_How to complete this task:_
A precise reproduction of every record below is needed, minus the pictures.

_Material for this exercise:_
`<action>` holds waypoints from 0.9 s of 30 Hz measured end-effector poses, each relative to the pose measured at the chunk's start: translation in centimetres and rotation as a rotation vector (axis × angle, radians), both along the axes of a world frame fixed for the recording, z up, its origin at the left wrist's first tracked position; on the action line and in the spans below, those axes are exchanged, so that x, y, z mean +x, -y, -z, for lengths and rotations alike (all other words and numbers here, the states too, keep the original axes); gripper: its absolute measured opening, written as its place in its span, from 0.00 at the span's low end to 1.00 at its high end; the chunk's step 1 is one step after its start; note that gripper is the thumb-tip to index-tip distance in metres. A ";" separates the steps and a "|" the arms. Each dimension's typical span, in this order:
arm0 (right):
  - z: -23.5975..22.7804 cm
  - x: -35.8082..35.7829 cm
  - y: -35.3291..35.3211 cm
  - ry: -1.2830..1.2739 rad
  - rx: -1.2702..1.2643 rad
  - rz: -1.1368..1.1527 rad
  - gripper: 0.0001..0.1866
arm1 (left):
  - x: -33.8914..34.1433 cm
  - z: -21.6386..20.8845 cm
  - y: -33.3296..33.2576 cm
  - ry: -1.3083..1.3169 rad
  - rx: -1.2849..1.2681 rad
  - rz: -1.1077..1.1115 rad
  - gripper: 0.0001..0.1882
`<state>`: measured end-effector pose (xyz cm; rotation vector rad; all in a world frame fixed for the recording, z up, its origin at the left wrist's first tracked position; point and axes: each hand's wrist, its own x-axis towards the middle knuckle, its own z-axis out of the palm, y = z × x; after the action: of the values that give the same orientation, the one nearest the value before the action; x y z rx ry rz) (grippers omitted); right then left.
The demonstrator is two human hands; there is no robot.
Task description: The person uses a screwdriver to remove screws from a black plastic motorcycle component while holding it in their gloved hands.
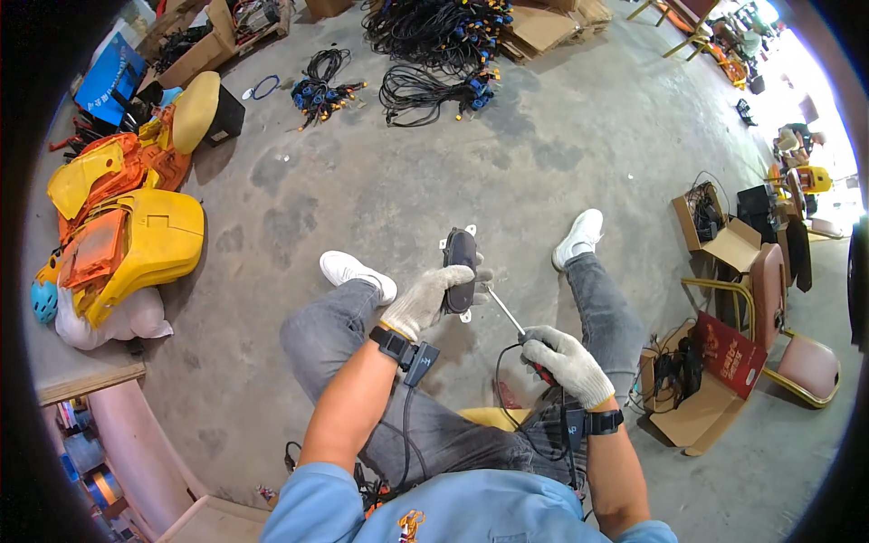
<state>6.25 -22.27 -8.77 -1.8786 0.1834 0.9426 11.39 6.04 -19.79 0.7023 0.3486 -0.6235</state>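
While the left hand point(422, 300) clasps a dark part point(461, 262), the right hand point(570, 364) clenches a screwdriver point(505, 310).

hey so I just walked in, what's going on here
Someone in work gloves is handling a small part: the left hand holds a dark oblong piece, and the right hand grips a screwdriver. Its shaft points toward the piece, though whether the tip touches is unclear. A heap of black cables lies ahead on the floor.
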 end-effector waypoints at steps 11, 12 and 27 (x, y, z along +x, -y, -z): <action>-1.6 -0.3 0.2 -0.035 0.004 0.075 0.24 | -0.3 -0.1 0.2 -0.012 0.016 -0.002 0.25; -1.6 -0.4 0.3 -0.015 0.009 0.072 0.23 | -0.2 -0.1 0.3 -0.013 0.014 -0.002 0.25; -0.4 -0.7 1.1 -0.015 -0.019 0.096 0.21 | -0.2 0.0 0.0 0.077 0.153 0.143 0.29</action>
<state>5.60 -23.41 -8.38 -1.8635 0.2898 0.8924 11.23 6.06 -19.83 0.9012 0.2786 -0.7081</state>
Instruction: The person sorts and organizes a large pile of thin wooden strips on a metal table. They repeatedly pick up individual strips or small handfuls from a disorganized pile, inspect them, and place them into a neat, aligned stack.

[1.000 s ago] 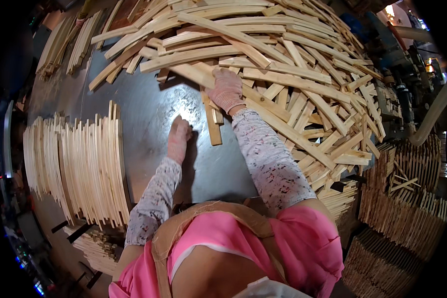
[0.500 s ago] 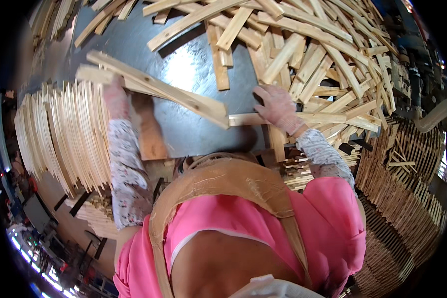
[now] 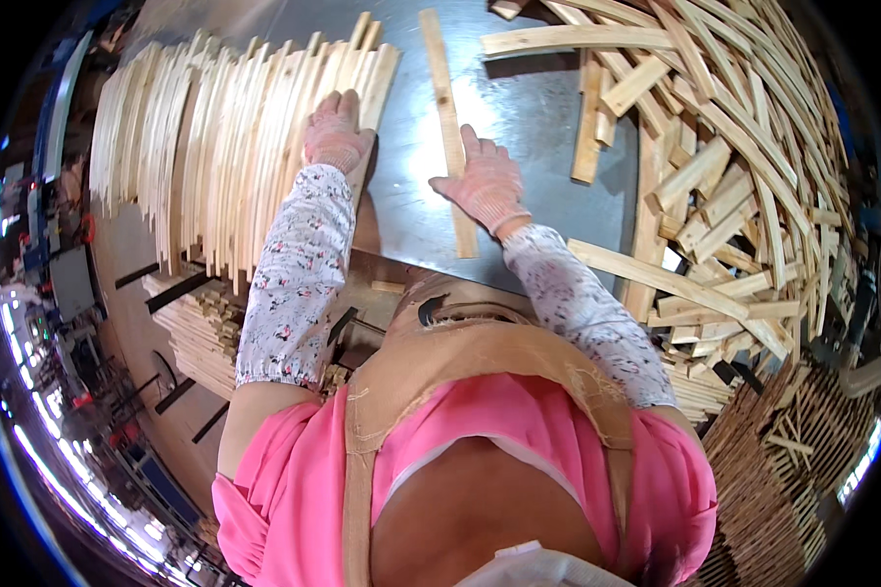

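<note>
My left hand (image 3: 338,132), in a pinkish work glove, lies on the right end of a long row of pale wooden slats (image 3: 235,147), its fingers stretched over their tops. To the right, a single wooden slat (image 3: 440,88) lies lengthwise on the metal tabletop (image 3: 401,210), apart from the row. Across that slat rests my gloved right hand (image 3: 485,184), fingers spread and thumb reaching over to its left side. Neither hand wraps round any wood.
A large jumbled heap of slats (image 3: 724,196) covers the right of the table. One slat (image 3: 656,279) slants past my right forearm. Stacked wood (image 3: 793,479) stands at lower right, and more slats (image 3: 201,328) sit below the row at left.
The two slats my left hand carried have left it, and that hand now rests on the row. My right hand has moved onto a single slat. The view has shifted left.
</note>
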Tool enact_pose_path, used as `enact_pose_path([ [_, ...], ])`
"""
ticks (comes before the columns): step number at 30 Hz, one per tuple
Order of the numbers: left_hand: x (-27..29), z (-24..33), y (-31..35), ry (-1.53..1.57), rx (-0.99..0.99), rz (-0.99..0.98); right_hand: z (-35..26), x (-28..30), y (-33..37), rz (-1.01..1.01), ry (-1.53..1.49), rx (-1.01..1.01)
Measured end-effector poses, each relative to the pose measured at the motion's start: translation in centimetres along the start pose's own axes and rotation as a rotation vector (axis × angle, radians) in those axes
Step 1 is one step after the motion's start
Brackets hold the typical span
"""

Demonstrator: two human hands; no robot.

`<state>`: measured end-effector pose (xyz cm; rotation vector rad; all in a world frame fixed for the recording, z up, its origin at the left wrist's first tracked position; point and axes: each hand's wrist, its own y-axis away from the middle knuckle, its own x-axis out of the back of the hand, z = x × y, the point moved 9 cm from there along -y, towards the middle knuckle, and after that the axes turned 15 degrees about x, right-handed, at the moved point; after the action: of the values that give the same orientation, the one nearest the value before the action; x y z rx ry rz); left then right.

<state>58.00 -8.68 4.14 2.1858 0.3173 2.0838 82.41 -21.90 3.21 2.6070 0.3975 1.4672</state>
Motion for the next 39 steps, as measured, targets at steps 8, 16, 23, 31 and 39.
enact_pose_path([
  [8, -6.2, -30.6, 11.7, 0.538, 0.546, 0.274, -9.1, -6.2, -2.5, -0.207, -0.244, -0.043],
  [16, -10.0, -51.2, 12.7, 1.145, 0.882, 0.157, -13.5, -17.3, -4.5, 0.036, -0.415, 0.058],
  [23, -14.8, -57.7, 7.7, 1.331, 0.639, 0.135, -16.6, -15.6, -4.4, 0.034, -0.615, -0.012],
  [31, -12.6, -48.8, 5.7, 1.759, 1.040, -0.277, -13.0, -16.3, -4.4, 0.033, -0.670, -0.195],
  [39, -12.9, -44.3, 12.2, 1.931, 0.907, -0.328, -9.5, -13.0, -5.5, -0.004, -0.810, -0.135],
])
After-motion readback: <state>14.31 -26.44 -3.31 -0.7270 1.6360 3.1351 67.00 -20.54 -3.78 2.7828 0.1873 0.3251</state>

_Response to the task:_
`<action>` holds waypoints from 0.9 s of 30 Hz measured end-effector poses, each relative to the pose measured at the chunk's start: translation in centimetres and rotation as a rotation vector (axis × angle, radians), both along the axes of a world frame fixed for the recording, z up, its origin at the left wrist's first tracked position; on the action line and in the spans below, those axes are exchanged, so that x, y, z mean +x, -y, -z, for lengths and rotations alike (all other words and numbers here, the states too, keep the original axes); gripper: its absolute measured opening, written as its place in its span, from 0.00 at the span's low end to 1.00 at its high end; the chunk's step 1 is one step after its start; note that gripper is the thumb-tip to index-tip distance in metres. A ";" separates the steps and a "|" the arms. Each dimension's typical span, in this order:
arm0 (right):
  - z: -23.5975..22.7804 cm
  - x: -35.8082..35.7829 cm
  - y: -35.3291..35.3211 cm
  - ry: -1.2830..1.2739 rad
  - rx: -1.2702..1.2643 rad
  - rz: -1.1368..1.1527 rad
  - gripper: 0.0001..0.1866
arm1 (left):
  - x: -33.8914..34.1433 cm
  - z: -21.6386..20.8845 cm
  - y: -33.3296..33.2576 cm
  - ry: -1.3083..1.3169 rad
  - rx: -1.2849..1.2681 rad
  - rz: -1.1077..1.1115 rad
  - gripper: 0.0001..0.1882
`<state>`: measured end-effector pose (xyz cm; rotation vector rad; all in a world frame fixed for the recording, z up, its origin at the left wrist's first tracked position; point and axes: each hand's wrist, its own x-axis towards the middle knuckle, its own z-axis out of the palm, y = z × x; after the action: of the values that give the same orientation, the one nearest the value before the action; x y z rx ry rz) (grippers omitted); right then left.
The demonstrator is two human hands; there is no robot.
Task description: The person uses a screwdriver to remove screws from a black plastic motorcycle component while holding it in their gloved hands.
<state>6.25 -22.27 -8.77 -1.8786 0.1834 0.9426 11.39 6.04 -19.79 0.7023 0.3486 -0.6235</state>
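While the left hand point(422, 300) clasps a dark part point(461, 262), the right hand point(570, 364) clenches a screwdriver point(505, 310).

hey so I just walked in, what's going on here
Someone in work gloves is handling a small part: the left hand holds a dark oblong piece, and the right hand grips a screwdriver. Its shaft points toward the piece, though whether the tip touches is unclear. A heap of black cables lies ahead on the floor.
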 end-effector waypoints at steps 11, 12 and 27 (x, y, z along +x, -y, -z): <action>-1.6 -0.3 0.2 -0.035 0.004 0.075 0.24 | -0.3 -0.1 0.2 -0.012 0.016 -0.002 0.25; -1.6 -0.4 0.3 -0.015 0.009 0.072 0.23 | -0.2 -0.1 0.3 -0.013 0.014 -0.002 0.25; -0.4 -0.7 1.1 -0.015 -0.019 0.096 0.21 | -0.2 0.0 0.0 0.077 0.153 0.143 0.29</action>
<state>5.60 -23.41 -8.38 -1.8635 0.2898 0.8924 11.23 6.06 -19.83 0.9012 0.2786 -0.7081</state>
Instruction: The person sorts and organizes a large pile of thin wooden strips on a metal table. They repeatedly pick up individual strips or small handfuls from a disorganized pile, inspect them, and place them into a neat, aligned stack.

[1.000 s ago] 
[0.500 s ago] 
[now] 

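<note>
My left hand (image 3: 338,132), in a pinkish work glove, lies on the right end of a long row of pale wooden slats (image 3: 235,147), its fingers stretched over their tops. To the right, a single wooden slat (image 3: 440,88) lies lengthwise on the metal tabletop (image 3: 401,210), apart from the row. Across that slat rests my gloved right hand (image 3: 485,184), fingers spread and thumb reaching over to its left side. Neither hand wraps round any wood.
A large jumbled heap of slats (image 3: 724,196) covers the right of the table. One slat (image 3: 656,279) slants past my right forearm. Stacked wood (image 3: 793,479) stands at lower right, and more slats (image 3: 201,328) sit below the row at left.
The two slats my left hand carried have left it, and that hand now rests on the row. My right hand has moved onto a single slat. The view has shifted left.
</note>
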Tool enact_pose_path, used as `enact_pose_path([ [_, ...], ])`
"""
ticks (comes before the columns): step number at 30 Hz, one per tuple
Order of the numbers: left_hand: x (-27..29), z (-24..33), y (-31..35), ry (-1.53..1.57), rx (-0.99..0.99), rz (-0.99..0.98); right_hand: z (-35..26), x (-28..30), y (-33..37), rz (-1.01..1.01), ry (-1.53..1.49), rx (-1.01..1.01)
Measured end-effector poses, each relative to the pose measured at the motion's start: translation in centimetres along the start pose's own axes and rotation as a rotation vector (axis × angle, radians) in those axes
Step 1 is one step after the motion's start
Brackets hold the typical span
"""

Demonstrator: two human hands; no robot.

`<state>`: measured end-effector pose (xyz cm; rotation vector rad; all in a world frame fixed for the recording, z up, its origin at the left wrist's first tracked position; point and axes: each hand's wrist, its own y-axis away from the middle knuckle, its own x-axis out of the back of the hand, z = x × y, the point moved 9 cm from there along -y, towards the middle knuckle, and after that the axes turned 15 degrees about x, right-handed, at the moved point; after the action: of the values that give the same orientation, the one nearest the value before the action; x y z rx ry rz); left then right.

<state>58.00 -8.68 4.14 2.1858 0.3173 2.0838 82.41 -21.90 3.21 2.6070 0.3975 1.4672</state>
Motion for the next 39 steps, as measured, targets at steps 8, 16, 23, 31 and 39.
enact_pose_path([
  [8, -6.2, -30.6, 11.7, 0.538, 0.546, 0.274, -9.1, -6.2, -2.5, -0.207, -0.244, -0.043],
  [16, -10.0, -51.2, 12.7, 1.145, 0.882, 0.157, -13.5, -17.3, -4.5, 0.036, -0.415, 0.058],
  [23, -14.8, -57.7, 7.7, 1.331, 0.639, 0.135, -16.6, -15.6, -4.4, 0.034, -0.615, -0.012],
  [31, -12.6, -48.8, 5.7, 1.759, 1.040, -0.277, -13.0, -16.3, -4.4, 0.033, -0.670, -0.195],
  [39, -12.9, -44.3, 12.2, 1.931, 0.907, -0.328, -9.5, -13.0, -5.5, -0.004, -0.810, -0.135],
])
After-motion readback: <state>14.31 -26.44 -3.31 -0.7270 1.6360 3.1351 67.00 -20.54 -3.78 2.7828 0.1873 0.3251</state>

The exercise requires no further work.